Les zones côtières dans lesquelles opèrent ces vedettes rapides ont été identifiées comme étant autrefois des plaques tournantes du trafic de bois précieux. Dans le cap Masoala ainsi que sur le littoral d’Antalaha il y a quelques années, des sites de stockage de rondins de bois de rose, disséminés sur des plages isolées ont été photographiés depuis le ciel.

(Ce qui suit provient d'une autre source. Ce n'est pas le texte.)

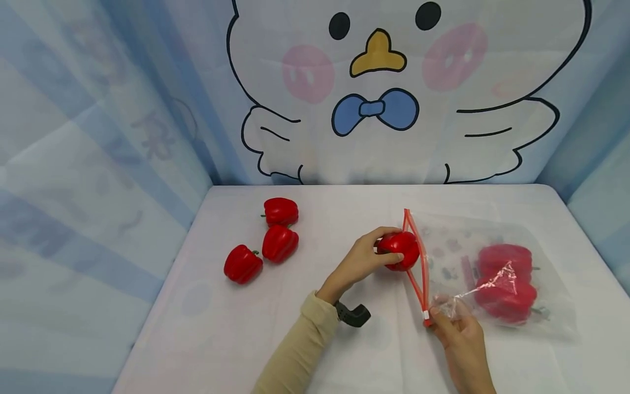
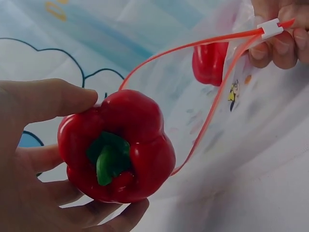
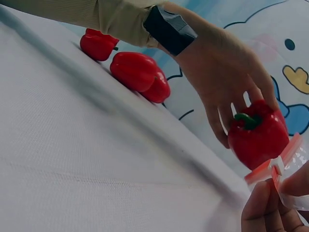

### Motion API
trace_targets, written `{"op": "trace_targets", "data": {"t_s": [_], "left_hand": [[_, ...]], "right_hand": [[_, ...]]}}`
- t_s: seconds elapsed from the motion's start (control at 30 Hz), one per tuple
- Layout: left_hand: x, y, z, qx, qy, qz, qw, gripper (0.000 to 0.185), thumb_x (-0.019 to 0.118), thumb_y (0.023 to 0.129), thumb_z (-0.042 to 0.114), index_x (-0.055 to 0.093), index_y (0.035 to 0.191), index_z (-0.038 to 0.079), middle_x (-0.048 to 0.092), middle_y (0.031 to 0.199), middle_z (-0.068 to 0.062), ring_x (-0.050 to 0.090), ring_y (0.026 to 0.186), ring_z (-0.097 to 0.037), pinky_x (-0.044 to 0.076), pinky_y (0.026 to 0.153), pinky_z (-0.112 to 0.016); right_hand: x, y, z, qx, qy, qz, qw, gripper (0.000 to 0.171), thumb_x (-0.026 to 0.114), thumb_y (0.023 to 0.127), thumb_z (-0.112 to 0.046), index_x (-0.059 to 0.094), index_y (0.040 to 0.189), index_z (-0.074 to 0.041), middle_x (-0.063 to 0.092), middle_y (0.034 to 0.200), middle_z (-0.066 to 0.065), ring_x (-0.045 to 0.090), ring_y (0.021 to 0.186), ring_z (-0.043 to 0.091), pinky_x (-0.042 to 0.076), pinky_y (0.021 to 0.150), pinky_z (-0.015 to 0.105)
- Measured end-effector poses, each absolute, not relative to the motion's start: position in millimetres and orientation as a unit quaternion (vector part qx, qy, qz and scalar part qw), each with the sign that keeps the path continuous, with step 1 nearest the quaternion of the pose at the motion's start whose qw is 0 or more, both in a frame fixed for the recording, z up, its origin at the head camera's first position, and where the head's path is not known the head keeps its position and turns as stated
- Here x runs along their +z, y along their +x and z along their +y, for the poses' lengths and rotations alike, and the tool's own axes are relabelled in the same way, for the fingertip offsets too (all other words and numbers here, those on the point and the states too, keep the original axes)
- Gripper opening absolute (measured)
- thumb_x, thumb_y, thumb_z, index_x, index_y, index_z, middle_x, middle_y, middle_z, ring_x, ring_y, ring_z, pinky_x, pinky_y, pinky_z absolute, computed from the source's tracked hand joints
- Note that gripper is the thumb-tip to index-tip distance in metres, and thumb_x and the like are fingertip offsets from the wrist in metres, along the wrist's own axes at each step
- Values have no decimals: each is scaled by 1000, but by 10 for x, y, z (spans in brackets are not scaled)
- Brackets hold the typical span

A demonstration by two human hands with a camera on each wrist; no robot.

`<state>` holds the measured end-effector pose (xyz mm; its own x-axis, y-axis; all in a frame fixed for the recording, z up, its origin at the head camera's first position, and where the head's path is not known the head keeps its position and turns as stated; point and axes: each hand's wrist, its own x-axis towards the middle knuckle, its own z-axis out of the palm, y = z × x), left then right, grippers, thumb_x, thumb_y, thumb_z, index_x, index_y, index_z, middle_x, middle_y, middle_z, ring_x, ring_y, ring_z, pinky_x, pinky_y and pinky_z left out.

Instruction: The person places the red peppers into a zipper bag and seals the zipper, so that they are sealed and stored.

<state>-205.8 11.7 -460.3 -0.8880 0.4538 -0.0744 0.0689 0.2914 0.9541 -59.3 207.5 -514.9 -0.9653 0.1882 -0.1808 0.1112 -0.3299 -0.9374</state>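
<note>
Red and glossy, the bell pepper (image 1: 401, 250) in your left hand (image 1: 361, 261) has deep lobes and a short green stem; your thumb and fingers are curled round it, holding it just above the white table (image 1: 344, 339). In the left wrist view the stem end faces back toward your palm and wrist, so the pepper's stem-to-base axis runs roughly level, with its blunt base turned toward the mouth of the clear zip bag (image 1: 492, 273). The pepper sits right at that mouth, touching or all but touching the red zip strip (image 1: 418, 262); I cannot tell whether any part has crossed the rim.

Your right hand (image 1: 460, 336) pinches the near end of the zip strip by its white slider (image 1: 425, 314), fingers closed on the plastic, lifting that corner so the two red edges bow apart into a narrow opening. The bag lies on the table with its mouth facing left, and two more red peppers (image 1: 504, 279) lie inside at its far, closed end, well apart from the mouth.

Three loose peppers (image 1: 270, 241) lie grouped on the table to your left, well clear of your left hand. Open cloth lies between that group and the bag. The table's right edge is near the bag's closed end, and the cartoon bird backdrop (image 1: 384, 93) stands behind the table's far edge.
</note>
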Motion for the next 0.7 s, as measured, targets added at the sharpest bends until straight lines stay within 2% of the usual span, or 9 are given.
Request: {"op": "trace_targets", "data": {"t_s": [0.53, 0.7], "left_hand": [[-4781, -2213, 270, 573, 209, 764, 211, 59, 76, 93, 27, 56, 148, 28, 58, 148, 0, 55, 123, -9, 58, 90, -23], [-4818, -2226, 349, 569, 217, 765, 210, 62, 78, 93, 23, 54, 150, 24, 57, 150, -2, 56, 128, -12, 56, 93, -21]], "right_hand": [[-5133, -582, 2096, 794, -136, -592, 18, 19, 60, 104, -3, 65, 115, -17, 68, 100, -10, 66, 83, 5, 59, 78, 19], [-5149, -596, 2085, 792, -145, -593, 10, 19, 60, 104, -3, 65, 114, -19, 68, 102, -11, 66, 84, 5, 59, 78, 19]]}}
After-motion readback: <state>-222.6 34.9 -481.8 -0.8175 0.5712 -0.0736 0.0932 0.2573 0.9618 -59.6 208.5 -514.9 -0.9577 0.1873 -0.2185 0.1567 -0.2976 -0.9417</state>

Des images de cargos caboteurs qui acheminent le bois précieux et le charge sur le pont de gros porteurs ayant jeté l’ancre au large ont été de surcroît pris en photo. Faute de moyens suffisants, les autorités de l’époque avaient des difficultés à maîtriser la situation et à traquer efficacement les contrebandiers. Aujourd’hui, l’introduction de ces bateaux intercepteurs vient changer la donne.

Cette dotation illustrant l’effectivité de l’opérationnalisation de la patrouille de surveillance côtière vient également renforcer la sécurisation des zones sensibles qui s’étendent depuis les côtes orientales des districts de Mananara-Nord et Maroantsetra, où des cas de trafics de bois précieux avaient été signalés pendant quelques années.

Navire suspect

Pillés dans des aires protégées, les rondins étaient transportés jusqu’à la côte par voie terrestre et fluviale où ils ont été très souvent enterrés dans le sable en attendant leur acheminement au large. Repérés par les autorités, un navire suspect avait même été arraisonné dans cette zone marine en 2016 et a été par la suite placé sous haute surveillance à Toamasina. Pas le moindre rondin n’a été retrouvé à bord mais les autorités sont néanmoins remontées de fil en aiguille jusqu’au bateau battant pavillon chinois en se lançant aux trousses des trafiquants de bois précieux qui écumaient à ce moment le Nord-Est de Madagascar.

La troisième port d’attache de la patrouille de surveillance côtière est en revanche implantée dans la région Anosy, où une rocambolesque tentative d’exportation illicite de bois de rose a été déjouée début 2014. Un cargo chargé de rondins de bois de rose a été intercepté par les forces de gendarmerie sur les côtes de Manantenina, zone limitrophe entre les régions Anosy et Atsimo Antsinanana. Chargée dans une embouchure ayant fait office d’embarcadère de fortune, la cargaison, dérobée dans les réserves naturelles enfouies au cœur de la chaîne de l’Anosy allait être emmenée au large par le cargo malgache lorsque les autorités sont intervenues sur base de renseignements qui se sont avérés fiables.